Individuals with sports-related concussion (SRC) in the general population showed no long-term cognitive or behavioural deficits compared with those have not had concussion, a study has found.
The PROTECT-TBI study, a longitudinal cohort study of community-dwelling adults (n=15,214; age, 50–90 years; male, 24 percent) in the UK, was conducted between November 2015 and November 2020, with up to 4 years of annual follow-up. Lifetime history of concussions was collected at baseline using the Brain Injury Screening Questionnaire, and the effect of type and number of concussions on cognitive scores at baseline (working memory, verbal reasoning, processing speed and attention), score trajectories over time, as well as behavioural outcomes (using the Mild Behavioural Impairment-Checklist [MBI-C]) were assessed. [J Neurol Neurosurg Psychiatry 2025;96:397-405]
Concussion (mild or symptomatic traumatic brain injury [TBI]) was defined as a head injury followed by loss of consciousness (LOC) of <30 minutes or a dazed or confused episode.
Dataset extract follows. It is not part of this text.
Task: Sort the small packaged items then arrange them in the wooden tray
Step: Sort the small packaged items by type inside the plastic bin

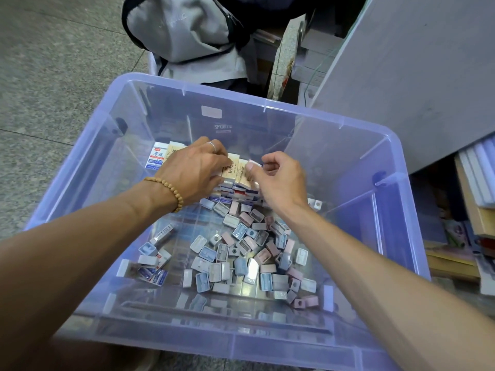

Compared with individuals in the no concussion group, those in the SRC and mixed concussion groups (SRC + non-SRC [nSRC]) were substantially more likely to be male (57.3 and 58 percent, respectively, vs 19.2 percent; p<0.001). At baseline, individuals in the SRC group were found to have significantly better working memory and verbal reasoning compared with those who had never suffered concussion (p=0.003 and p<0.001, respectively). For behavioural outcomes, individuals in the nSRC and mixed concussion groups had significantly worse MBI-C scores compared with the no concussion group (both p<0.001). No significant differences in various groups score trajectories with increasing age were found.
Analysis of the effect of number of concussions (0, 1, 2 or ≥3 SRC or nSRC) found that, compared with those with no SRC at baseline, those who had suffered one (but not more) SRC had significantly better verbal reasoning and attention (p=0.006 and p=0.010, respectively). For nSRCs, compared with those without nSRC, those with ≥3 nSRCs had significantly worse processing speed and attention (p=0.010 and p=0.001, respectively) as well as worse trajectory of verbal reasoning with increasing age (p=0.005). Each additional nSRC was also associated with progressively worse attention (p<0.001). For behavioural outcomes, those with any number of nSRCs had significantly worse MBI-C scores vs those without nSRC, while there was no significant difference in the scores for SRCs vs no SRC.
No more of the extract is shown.